→ Exercise details
Set down, exactly as written, the line containing "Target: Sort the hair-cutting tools" and all the lines that follow it to the end of the entries below, omitting every picture.

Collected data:
+++

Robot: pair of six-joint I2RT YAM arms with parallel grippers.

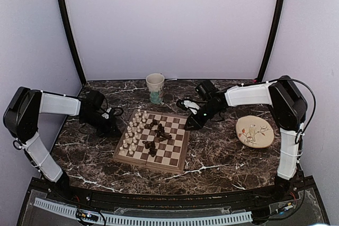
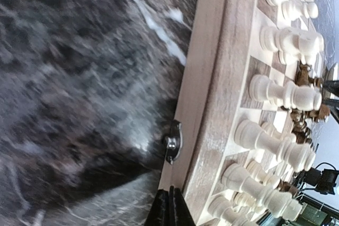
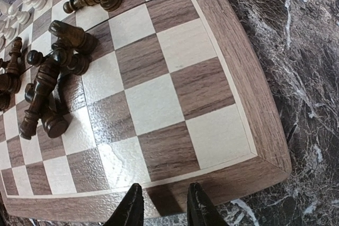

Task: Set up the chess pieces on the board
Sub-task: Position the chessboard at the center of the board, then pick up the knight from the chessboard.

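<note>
Right gripper (image 3: pixel 163 205), partly spread and empty, hovers at the board's (image 3: pixel 159 99) right corner; left gripper (image 2: pixel 169 199), closed, empty, sits beside its left edge. Dark pieces (image 3: pixel 53 78) lie toppled mid-board; white pieces (image 2: pixel 283 95) stand along its left.

Overhead view: soft, even light. Pale walls (image 1: pixel 169 25) bright, dark marble worktop (image 1: pixel 217 157) dim with faint sheen, short soft shadow along the board (image 1: pixel 175 160).
Left wrist view: worktop badly blurred, dark shadow beside the board's edge. White pieces (image 2: pixel 280 93) sharper, upper right corner blown out.
Right wrist view: bright and sharp. Gloss on near squares, board edges bowed by the lens, fingers (image 3: pixel 131 209) slightly soft.
</note>
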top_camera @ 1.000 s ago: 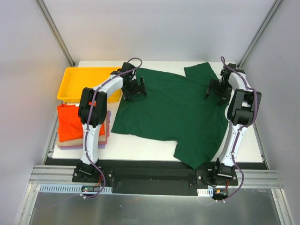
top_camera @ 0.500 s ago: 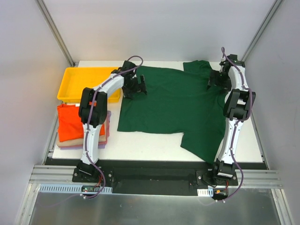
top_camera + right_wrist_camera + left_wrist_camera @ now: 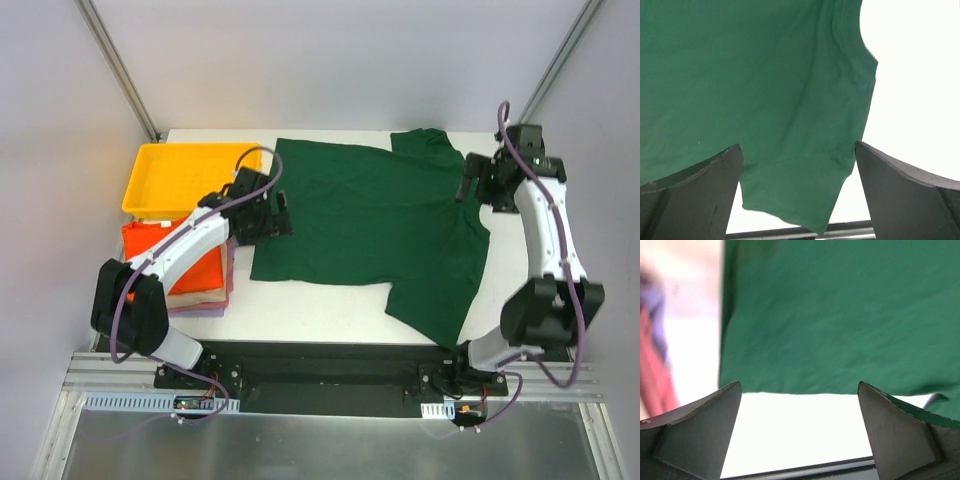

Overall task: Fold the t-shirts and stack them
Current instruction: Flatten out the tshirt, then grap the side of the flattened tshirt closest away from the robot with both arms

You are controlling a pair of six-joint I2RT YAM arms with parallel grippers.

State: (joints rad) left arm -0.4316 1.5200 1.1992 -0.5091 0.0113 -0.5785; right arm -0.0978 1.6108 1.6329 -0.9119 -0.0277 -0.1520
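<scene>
The dark green t-shirt (image 3: 380, 225) lies spread flat on the white table, one sleeve at the back (image 3: 425, 145), the other near the front edge (image 3: 435, 305). My left gripper (image 3: 268, 217) is open and empty at the shirt's left edge; its wrist view shows the green cloth (image 3: 840, 315) ahead of the open fingers. My right gripper (image 3: 478, 185) is open and empty at the shirt's right edge; its view shows a sleeve (image 3: 800, 195) between the fingers. Folded orange (image 3: 150, 255), beige (image 3: 195, 295) and pink-lilac (image 3: 205, 311) shirts are stacked at the left.
A yellow plastic tray (image 3: 175, 178) stands at the back left, behind the stack. The table's front edge and a black rail (image 3: 330, 350) run below the shirt. Grey walls enclose the table on three sides.
Both grippers have let go of the green shirt and drawn outward. The left arm has swung low toward the stack, the right arm out to the right. The shirt now lies flatter.
</scene>
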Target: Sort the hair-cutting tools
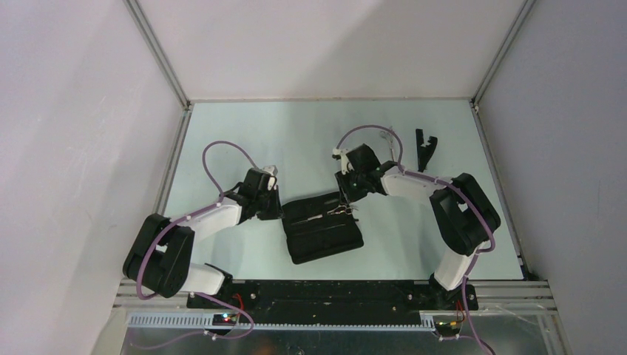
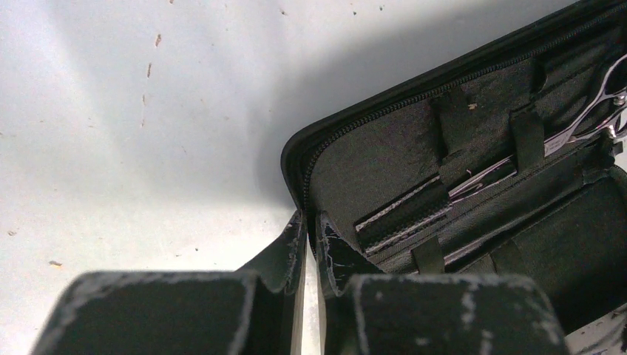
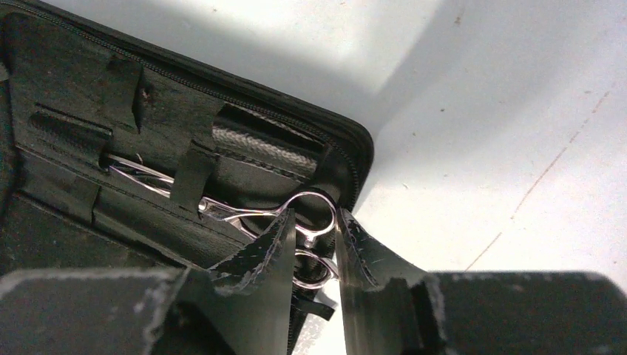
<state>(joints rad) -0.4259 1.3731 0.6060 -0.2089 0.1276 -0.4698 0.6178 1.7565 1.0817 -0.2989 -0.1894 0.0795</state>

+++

→ Response to this task
Target: Sort the hair-cutting tools
<state>(joints rad) -0.4259 1.3731 0.6060 -0.2089 0.1276 -0.4698 0.6178 1.7565 1.0817 -0.2989 -0.1894 0.0795</state>

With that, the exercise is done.